Closed kestlund closed 8 years ago
:+1:
:+1:
5 normal days, or 5 business days?
5 normal days. What is a business day, anyway. I always tell people, PCDM is the fun in work/life balance.
Then let's give it 7 days in case folks are away and want to be able to weigh in on something.
I think that's the distinguishing question. Do we wait to give all a chance; is that what is required? Or is there a number/time where we have enough that is good enough and their expertise is considered sufficient?
I don't suppose PCDM has emergencies though, so I'm fine with 7 days.
I'm fine with 7 days — I agree we don't have emergencies, and I think it's nice to give people ample time to weigh in.
Then we create an existential emergency ontological extension :smile:
Jokes aside, I'm just always aware of the numbers of Hydra folks vs Islandora folks. There could be a case where Hydra folks could push something through and Islandora folks never have a chance to comment.
Good point @ruebot !
Suggestion Rev. 1 Votes on code should be held by posting comments to the relevant Github pull request or issue. To pass, a vote needs a :+1:/+1 from three or more committers (excluding the author of the pull request), with no :-1:/-1's within 7 days of original pull request or issue.
:+1: to 7 days.
I can't see any reason why we'd want to rush ontology publishing.
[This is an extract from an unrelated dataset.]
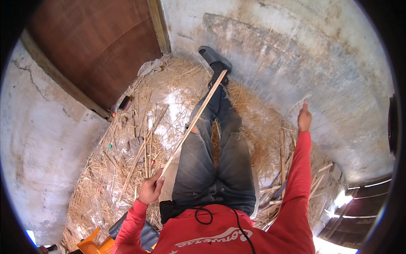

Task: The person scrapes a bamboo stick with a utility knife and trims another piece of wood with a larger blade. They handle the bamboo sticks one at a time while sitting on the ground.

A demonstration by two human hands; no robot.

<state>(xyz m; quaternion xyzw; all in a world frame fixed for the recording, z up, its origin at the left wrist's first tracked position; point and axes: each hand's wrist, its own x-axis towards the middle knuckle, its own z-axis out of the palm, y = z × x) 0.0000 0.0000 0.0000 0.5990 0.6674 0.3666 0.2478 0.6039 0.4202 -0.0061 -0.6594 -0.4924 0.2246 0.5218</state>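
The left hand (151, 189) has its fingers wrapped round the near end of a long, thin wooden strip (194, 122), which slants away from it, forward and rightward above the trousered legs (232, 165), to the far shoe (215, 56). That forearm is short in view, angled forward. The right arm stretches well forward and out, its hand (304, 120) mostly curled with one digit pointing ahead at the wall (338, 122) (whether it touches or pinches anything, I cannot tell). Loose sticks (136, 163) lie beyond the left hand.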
Though this discussion has me thinking: do we have any procedures around releases or versioning?
We have been following the same practice as Fedora: the namespace URI redirect to a versioned page (e.g., http://pcdm.org/models# redirects to http://pcdm.org/2015/09/28/models#).
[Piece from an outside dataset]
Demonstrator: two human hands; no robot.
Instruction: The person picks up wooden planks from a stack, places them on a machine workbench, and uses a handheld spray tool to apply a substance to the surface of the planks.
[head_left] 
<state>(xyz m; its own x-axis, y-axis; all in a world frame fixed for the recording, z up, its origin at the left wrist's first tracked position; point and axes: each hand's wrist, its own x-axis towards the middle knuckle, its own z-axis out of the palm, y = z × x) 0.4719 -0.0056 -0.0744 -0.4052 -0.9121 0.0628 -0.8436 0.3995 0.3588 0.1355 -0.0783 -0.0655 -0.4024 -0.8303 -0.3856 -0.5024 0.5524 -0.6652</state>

@escowles okay. that seems fine. If there's any cause to discuss it more, we can open a separate ticket.
:+1: to the wording: https://github.com/duraspace/pcdm/issues/44#issuecomment-186667381
:+1: for 7 days.
Revisiting this, often times there is considerable back-and-forth on issues and pull-requests. As a result, it does not seem reasonable to require a veto vote to come in during the first 7 days of the initial PR... because the initial PR is likely different from the evolved, post-debate, PR. I would suggest an updated policy that requires vetos to come in after the point where there is consensus on a "final PR". In my opinion, a "final PR" is one that has 3 or more +1 votes.
@awoods :+1:
@awoods I agree with the substance of what you're saying, but I'm not sure how that translates into a voting process. Is the new guideline something like:
To pass, a vote needs a :+1:/+1 from three or more committers (excluding the author of the pull request), with no :-1:/-1's. Discussion should be left open for at least 7 days, and at least 1 day after any comment that isn't a :+1:/+1, to allow ample opportunity to raise concerns.
@escowles, The text you are offering seems reasonable. I could also see a process like this:
How about:
In order to ensure that there is consensus when making a change to content maintained by the PCDM community, a successful poll of the committers is required. Votes on requested changes are submitted by posting comments to the relevant Github pull request or issue. To be successful, a poll needs :+1:/+1 votes from three or more committers (excluding the author of the pull request), with no :-1:/-1 votes within 7 days of the most recent commit or substantial edit to the requested change.
+1 @azaroth42
(I fixed 2 minor typos in comment above)
:+1: @azaroth42 's changes in https://github.com/duraspace/pcdm/issues/44#issuecomment-187264684
If we get one more +1 and no -1's by tomorrow (day 8; 7 days having passed) and ignore the self-referential conditions of such a vote, then I think this passes!
:+1:
Moving voting criteria discussion out of pull request discussion
Wiki: voting
Suggestion Votes on code should be held by posting comments to the relevant Github pull request or issue. To pass, a vote needs a :+1:/+1 from three or more committers (excluding the author of the pull request), with no :-1:/-1's within 5 days of original pull request or issue.